Fue el hecho que, al terminar la gestión, me detuve en la puerta exterior de la Fábrica a fumar un pitillo, con la extraña sensación de haber visitado un museo cuyas obra de arte eran sus paredes, toda su construcción.
Frente a mí, un trozo de la muralla. Si levantaba la vista, también estaba al alcance de mis ojos la fachada posterior de la Facultad de Filología (todavía estábamos a principios de los ochenta).

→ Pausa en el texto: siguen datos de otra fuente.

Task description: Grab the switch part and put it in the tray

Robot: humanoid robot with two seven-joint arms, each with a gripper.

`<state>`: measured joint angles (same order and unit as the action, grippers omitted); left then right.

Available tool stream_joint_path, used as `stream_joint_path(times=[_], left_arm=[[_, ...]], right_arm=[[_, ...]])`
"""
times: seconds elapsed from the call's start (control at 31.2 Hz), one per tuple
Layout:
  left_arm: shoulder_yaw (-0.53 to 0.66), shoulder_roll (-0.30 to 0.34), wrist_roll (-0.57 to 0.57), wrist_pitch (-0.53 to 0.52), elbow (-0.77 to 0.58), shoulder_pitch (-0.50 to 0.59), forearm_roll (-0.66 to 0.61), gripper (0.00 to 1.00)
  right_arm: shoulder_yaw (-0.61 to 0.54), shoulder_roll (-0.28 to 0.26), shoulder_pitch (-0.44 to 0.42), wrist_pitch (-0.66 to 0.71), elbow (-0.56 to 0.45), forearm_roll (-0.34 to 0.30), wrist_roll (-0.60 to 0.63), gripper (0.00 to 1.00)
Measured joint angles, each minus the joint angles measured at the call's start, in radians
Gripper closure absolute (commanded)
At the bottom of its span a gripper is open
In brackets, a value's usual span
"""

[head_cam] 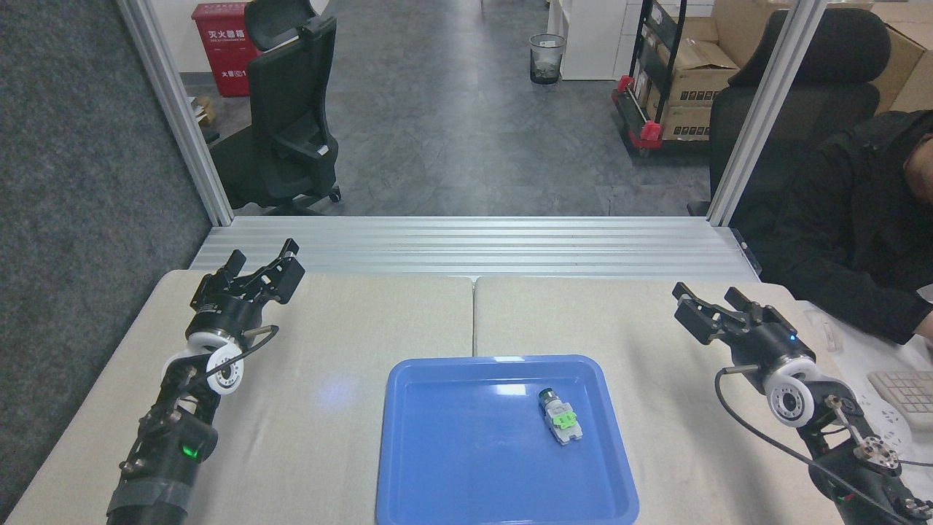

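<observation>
while both arms are held apart: nothing is gripped
switch part (pixel 560 417): laid in blue tray (pixel 437 467)
left gripper (pixel 261 271): spread, empty
right gripper (pixel 711 306): spread, empty

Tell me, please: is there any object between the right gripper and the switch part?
Nothing visible. The switch part lies alone inside the tray, and between it and the open right gripper there is only the tray's low rim and bare table.

Switch part (pixel 560 416) lies unobstructed; tray (pixel 437 467) interior otherwise bare.
</observation>
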<state>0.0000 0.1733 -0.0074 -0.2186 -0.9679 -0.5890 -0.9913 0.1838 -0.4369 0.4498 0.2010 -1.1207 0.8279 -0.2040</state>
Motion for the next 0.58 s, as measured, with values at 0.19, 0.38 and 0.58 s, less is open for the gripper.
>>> stream_joint_path(times=[0.19,0.38,0.58], left_arm=[[0.0,0.0,0.0,0.0,0.0,0.0,0.0,0.0],[0.0,0.0,0.0,0.0,0.0,0.0,0.0,0.0],[0.0,0.0,0.0,0.0,0.0,0.0,0.0,0.0]], right_arm=[[-0.018,-0.003,0.004,-0.002,0.026,0.044,0.029,0.01],[-0.031,-0.009,0.007,-0.008,0.043,0.084,0.062,0.01],[-0.039,-0.011,0.005,-0.011,0.056,0.154,0.091,0.01]])
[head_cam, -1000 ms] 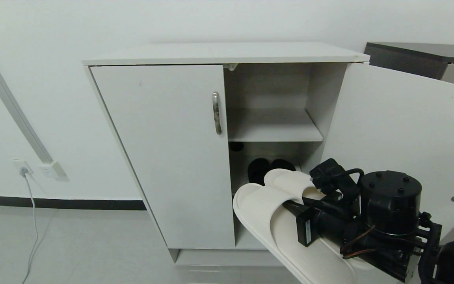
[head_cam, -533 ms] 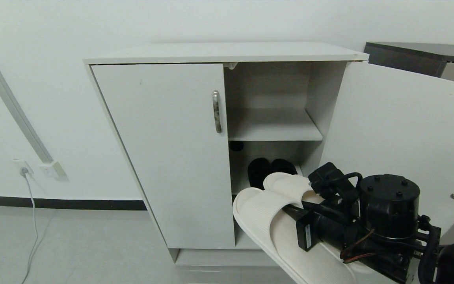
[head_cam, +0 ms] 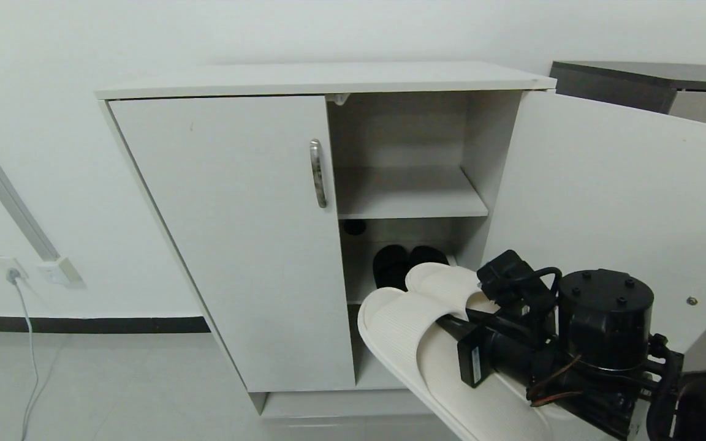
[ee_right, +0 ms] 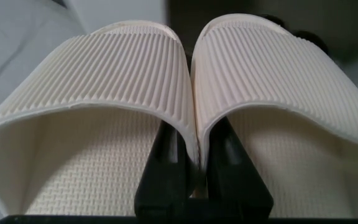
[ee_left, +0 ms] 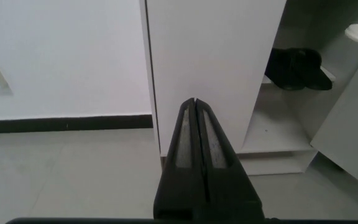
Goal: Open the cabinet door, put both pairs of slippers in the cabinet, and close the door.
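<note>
The white cabinet [head_cam: 322,76] has its right door [head_cam: 616,208] swung open and its left door [head_cam: 230,239] closed. A black pair of slippers [head_cam: 405,264] lies on the lower shelf inside; in the left wrist view the black slippers [ee_left: 297,68] lie in the same place. My right gripper [head_cam: 451,324] is shut on the white pair of slippers [head_cam: 414,343], pinching the two inner edges together, toes pointing at the opening. The white slippers [ee_right: 185,99] show ribbed straps, with one finger [ee_right: 166,162] inside each slipper. My left gripper [ee_left: 194,124] hangs shut and empty in front of the closed left door.
An empty middle shelf [head_cam: 408,196] sits above the black slippers. A wall socket and cable [head_cam: 13,272] are at the left, above grey tiled floor [head_cam: 83,392]. A dark piece of furniture [head_cam: 653,86] stands behind the open door.
The head camera has swung, shifting the cabinet leftward in view. The right gripper with the white slippers stays about where it was in front of the opening.
</note>
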Tool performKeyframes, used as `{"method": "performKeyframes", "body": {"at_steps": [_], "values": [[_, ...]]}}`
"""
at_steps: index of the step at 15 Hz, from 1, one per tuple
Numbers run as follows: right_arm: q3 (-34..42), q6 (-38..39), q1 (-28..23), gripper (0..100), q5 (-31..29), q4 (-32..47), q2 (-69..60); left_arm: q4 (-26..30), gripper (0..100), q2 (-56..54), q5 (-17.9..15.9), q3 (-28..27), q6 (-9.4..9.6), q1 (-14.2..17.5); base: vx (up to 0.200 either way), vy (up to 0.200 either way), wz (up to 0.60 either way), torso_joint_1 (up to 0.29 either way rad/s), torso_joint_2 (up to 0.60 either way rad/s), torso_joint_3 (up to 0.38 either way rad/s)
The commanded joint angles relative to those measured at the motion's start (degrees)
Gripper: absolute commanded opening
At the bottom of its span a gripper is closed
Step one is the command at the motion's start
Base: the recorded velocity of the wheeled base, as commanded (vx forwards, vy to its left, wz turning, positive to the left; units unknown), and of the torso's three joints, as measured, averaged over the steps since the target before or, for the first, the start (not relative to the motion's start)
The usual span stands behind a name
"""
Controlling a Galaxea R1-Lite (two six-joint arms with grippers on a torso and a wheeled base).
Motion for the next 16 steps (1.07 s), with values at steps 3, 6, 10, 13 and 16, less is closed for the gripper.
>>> {"method": "performKeyframes", "body": {"at_steps": [3,6,10,13,16], "values": [[-1.0,-1.5,0.7,0,-1.0,-3.6,4.0,0.0,0,0.0,0.0,0.0,0.08,0.0,0.000,0.000,0.00,0.000,0.00,0.000],[-7.7,-0.7,3.9,0,-11.0,-2.8,8.9,0.0,0,0.0,0.0,0.0,0.08,0.0,0.000,0.000,0.00,0.000,0.00,0.000],[-27.2,3.6,6.7,0,-29.2,6.7,17.7,0.0,0,0.0,0.0,0.0,0.08,0.0,0.000,0.000,0.00,0.000,0.00,0.000],[-38.8,12.3,7.0,0,-37.2,28.3,15.9,0.0,0,0.0,0.0,0.0,0.08,0.0,0.000,0.000,0.00,0.000,0.00,0.000],[-43.5,13.4,7.0,0,-39.3,34.5,14.5,0.0,0,0.0,0.1,0.0,0.08,0.0,0.000,0.000,0.00,0.000,0.00,0.000]]}}
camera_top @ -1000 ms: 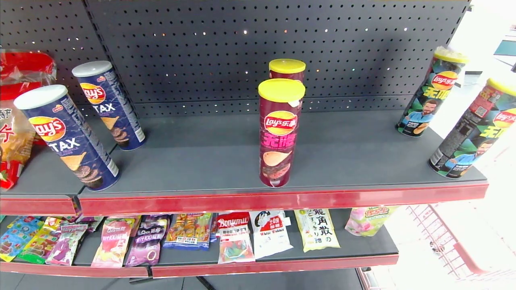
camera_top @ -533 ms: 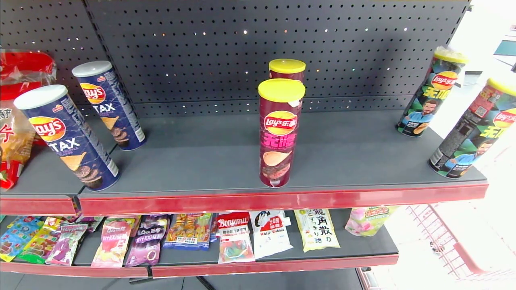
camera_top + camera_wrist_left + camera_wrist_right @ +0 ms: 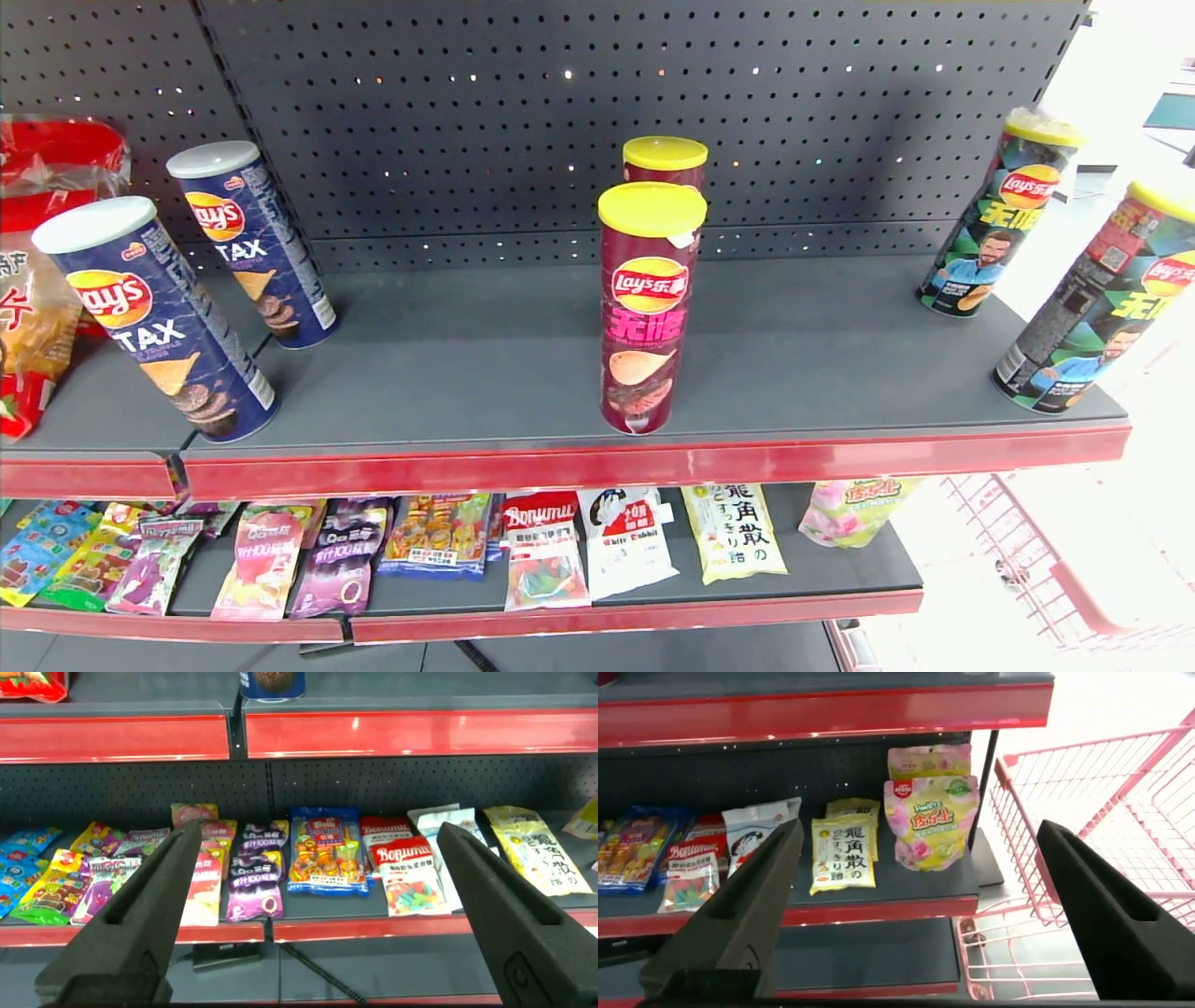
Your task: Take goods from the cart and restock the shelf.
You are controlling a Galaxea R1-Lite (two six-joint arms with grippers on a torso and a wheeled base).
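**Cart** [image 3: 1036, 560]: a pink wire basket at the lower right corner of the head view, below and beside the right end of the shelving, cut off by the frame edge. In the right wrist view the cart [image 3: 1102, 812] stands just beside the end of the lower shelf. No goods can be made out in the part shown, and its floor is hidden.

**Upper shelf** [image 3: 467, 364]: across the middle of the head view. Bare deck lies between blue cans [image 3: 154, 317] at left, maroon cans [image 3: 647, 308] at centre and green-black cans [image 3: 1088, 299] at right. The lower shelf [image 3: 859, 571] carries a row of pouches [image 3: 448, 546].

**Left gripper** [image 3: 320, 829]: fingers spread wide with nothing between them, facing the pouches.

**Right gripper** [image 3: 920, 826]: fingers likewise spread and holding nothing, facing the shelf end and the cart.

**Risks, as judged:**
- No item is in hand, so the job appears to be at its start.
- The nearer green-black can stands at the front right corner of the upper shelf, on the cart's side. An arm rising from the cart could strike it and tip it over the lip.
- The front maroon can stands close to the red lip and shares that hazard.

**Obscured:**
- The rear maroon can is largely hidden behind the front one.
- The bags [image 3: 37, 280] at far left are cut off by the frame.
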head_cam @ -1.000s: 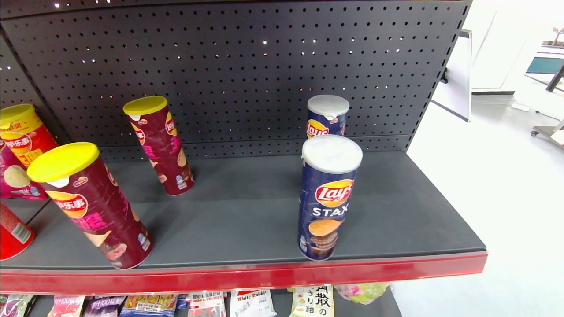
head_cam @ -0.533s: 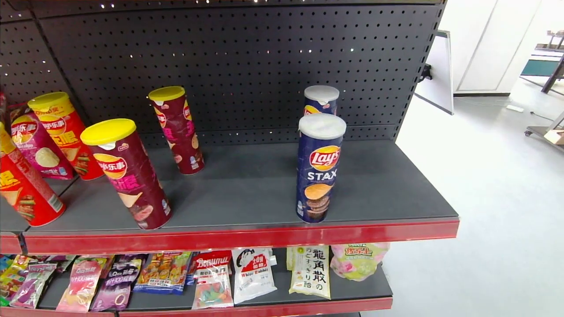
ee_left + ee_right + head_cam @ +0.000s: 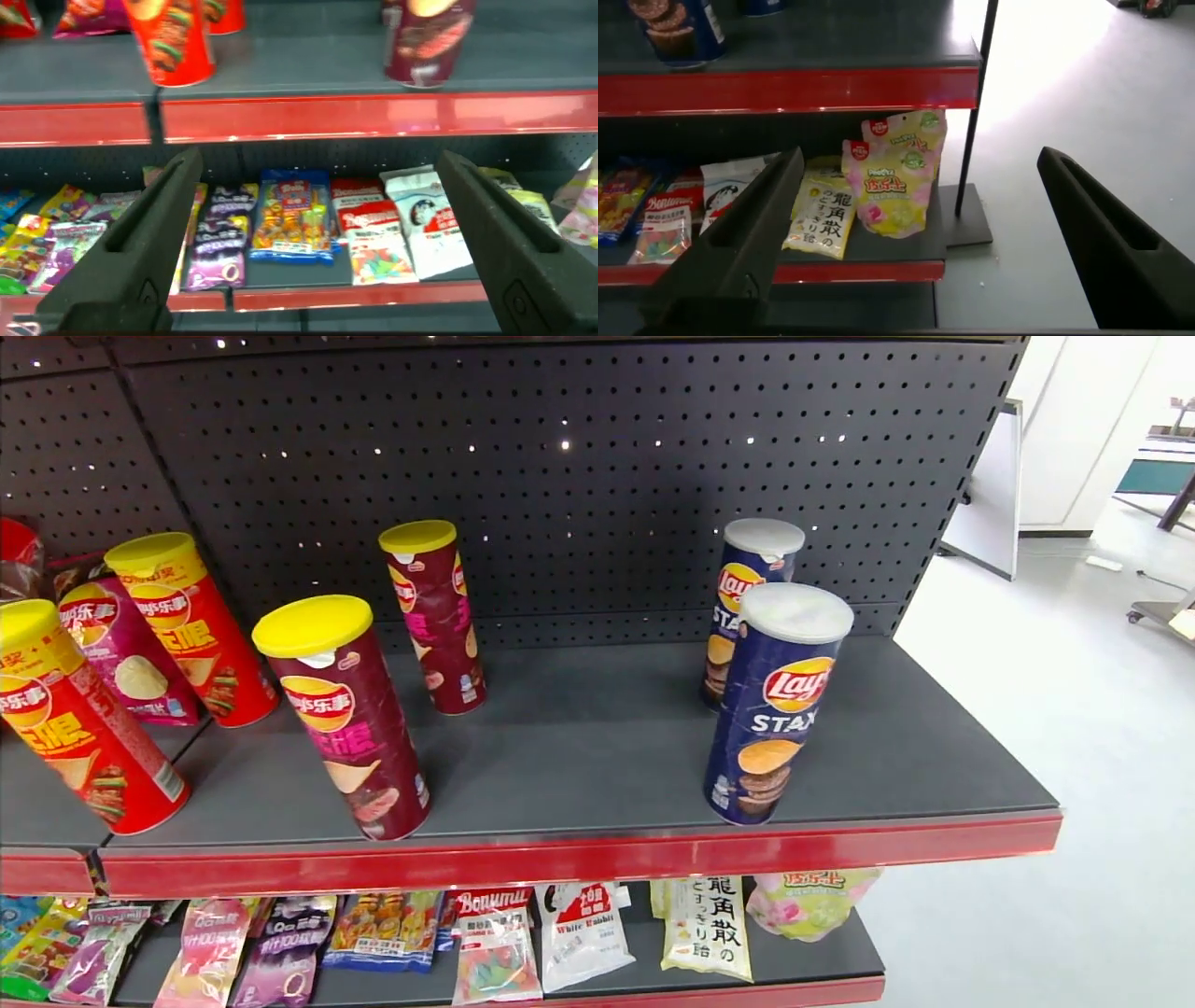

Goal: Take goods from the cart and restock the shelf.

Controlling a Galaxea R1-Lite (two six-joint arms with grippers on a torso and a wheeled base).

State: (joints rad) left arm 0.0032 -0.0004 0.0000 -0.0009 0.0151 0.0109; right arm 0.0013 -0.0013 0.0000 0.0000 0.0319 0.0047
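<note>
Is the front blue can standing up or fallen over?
Standing up: the front blue can rests base-down on the shelf, lid on top.

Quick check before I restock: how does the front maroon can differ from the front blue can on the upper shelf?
The front maroon can has a yellow lid; the front blue can has a pale grey one. The maroon can stands left of the middle of the shelf, while the blue can is nearer its right end. Shared: both are tall tubes standing upright at the shelf's front edge.
</note>
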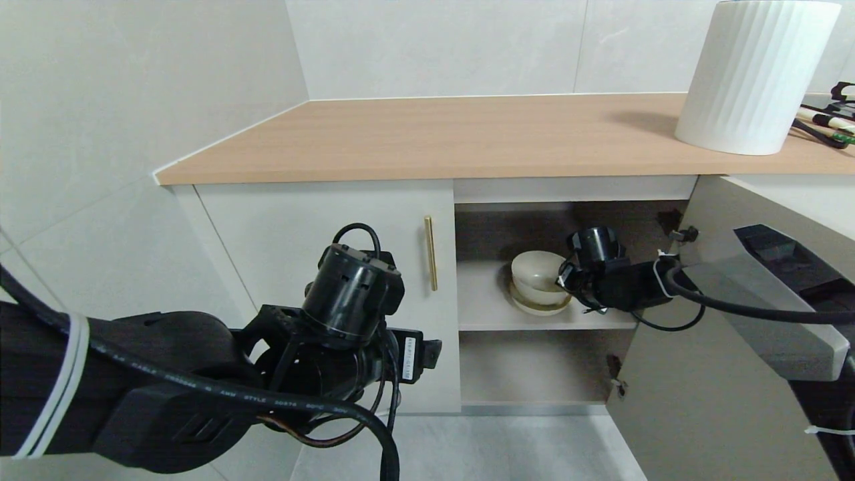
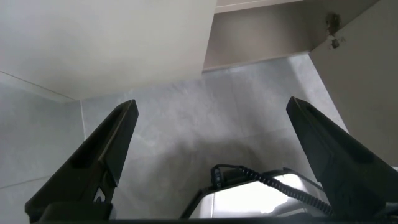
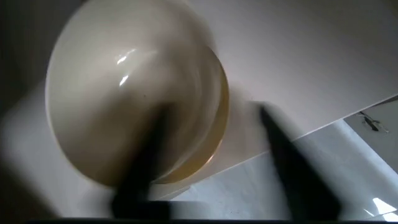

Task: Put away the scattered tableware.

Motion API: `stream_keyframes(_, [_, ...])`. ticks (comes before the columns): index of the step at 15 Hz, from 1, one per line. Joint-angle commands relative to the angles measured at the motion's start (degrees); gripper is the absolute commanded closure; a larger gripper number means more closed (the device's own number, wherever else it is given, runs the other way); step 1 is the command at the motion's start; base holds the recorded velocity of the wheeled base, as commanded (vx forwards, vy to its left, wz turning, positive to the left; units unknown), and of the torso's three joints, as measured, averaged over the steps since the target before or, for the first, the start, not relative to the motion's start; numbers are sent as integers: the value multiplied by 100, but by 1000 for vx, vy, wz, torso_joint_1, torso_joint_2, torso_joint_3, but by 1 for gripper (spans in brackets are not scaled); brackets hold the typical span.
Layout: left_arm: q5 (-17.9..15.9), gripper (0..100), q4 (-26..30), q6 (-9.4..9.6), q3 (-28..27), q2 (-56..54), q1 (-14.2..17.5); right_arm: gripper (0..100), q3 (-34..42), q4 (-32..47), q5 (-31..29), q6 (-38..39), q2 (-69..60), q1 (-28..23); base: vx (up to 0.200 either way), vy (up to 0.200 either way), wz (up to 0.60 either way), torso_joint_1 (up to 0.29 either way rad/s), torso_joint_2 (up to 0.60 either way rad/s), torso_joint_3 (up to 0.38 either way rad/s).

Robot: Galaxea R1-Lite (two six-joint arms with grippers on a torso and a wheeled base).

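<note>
Left gripper (image 2: pixel 211 106) points downward, fingers (image 2: pixel 106 155) wide apart; right gripper (image 3: pixel 211 112) extended forward, fingers parted

Before me stands a white low cabinet (image 1: pixel 574 189) under a light wooden worktop (image 1: pixel 434 133) that runs into the corner of pale tiled walls (image 1: pixel 133 100). Its left door (image 1: pixel 280 227) is shut and carries a slim brass handle (image 1: pixel 431 252). The right door (image 1: pixel 701 374) hangs open, showing a pale inner shelf (image 1: pixel 484 304) and a dark back panel (image 1: pixel 507 230). Below lies a grey tiled floor (image 1: pixel 467 447).
</note>
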Motion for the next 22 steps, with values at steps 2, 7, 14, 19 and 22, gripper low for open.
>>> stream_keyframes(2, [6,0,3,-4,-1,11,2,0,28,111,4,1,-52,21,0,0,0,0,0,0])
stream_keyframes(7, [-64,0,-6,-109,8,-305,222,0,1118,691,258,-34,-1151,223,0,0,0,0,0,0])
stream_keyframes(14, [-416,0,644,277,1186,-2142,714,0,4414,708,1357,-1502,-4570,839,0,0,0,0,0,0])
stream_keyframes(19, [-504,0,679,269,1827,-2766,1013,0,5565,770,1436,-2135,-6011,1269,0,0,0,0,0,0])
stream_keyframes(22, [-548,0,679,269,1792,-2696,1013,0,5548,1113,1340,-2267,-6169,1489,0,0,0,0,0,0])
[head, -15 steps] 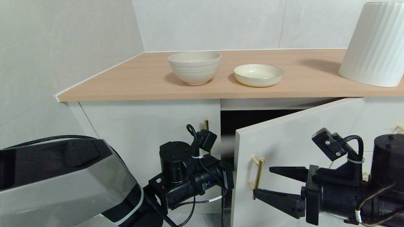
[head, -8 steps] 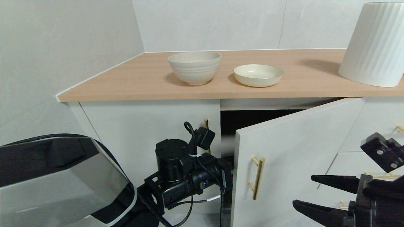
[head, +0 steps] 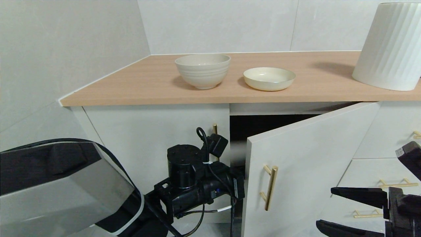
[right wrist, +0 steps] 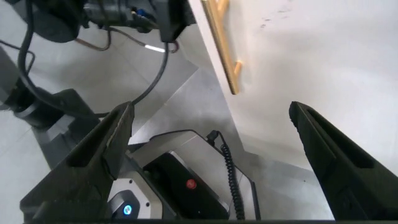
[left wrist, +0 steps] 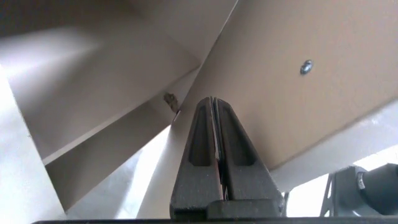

Por un momento, dejando volar la imaginación, me hice la siguiente composición de lugar: haber tenido como tareas en alguna asignatura a lo largo de la carrera escribir un poema o un relato que tuviese como escenario la vieja fábrica de gas, situándola también en el tiempo en el que fue construida, en sus años de vino y rosas, en sus años de estreno. ¿Qué hubiera salido de aquello? ¿Algo salvable, algo que podía perdurar, algo que podría haber llegado a figurar en una placa a la entrada de la Fábrica? ¡Ay!
Encendí otro pitillo mientras pensaba en las tareas que acababa de imaginarme. Textos realistas, reivindicativos de aquel tiempo, de las condiciones de vida de los trabajadores de entonces; textos, por otro lado, resultantes de la impresión que causa tan imponente belleza. Al final, puestas en común. Al final, cribas. Al final, discusiones bizantinas.
De repente, me olvidé por completo de la Facultad. De repente, aquello se poblaba de gentes del tiempo en el que la Fábrica se puso en pie. Y me sentí, más que un extraño, un intruso.
Al dar el primer paso para abandonar el exterior de la Fábrica, pasó por allí una hermosa mujer: ojos verdes con su no sé qué de melancolía, tez muy pálida sin el bronceado de verano que la situaba en otro tiempo. Caminaba con elegancia. No me supuso esfuerzo alguno situarla en otro tiempo, en el del estreno de la fábrica.
Ella y la Fábrica, la Fábrica y ella. El museo y la musa. La musa y el museo.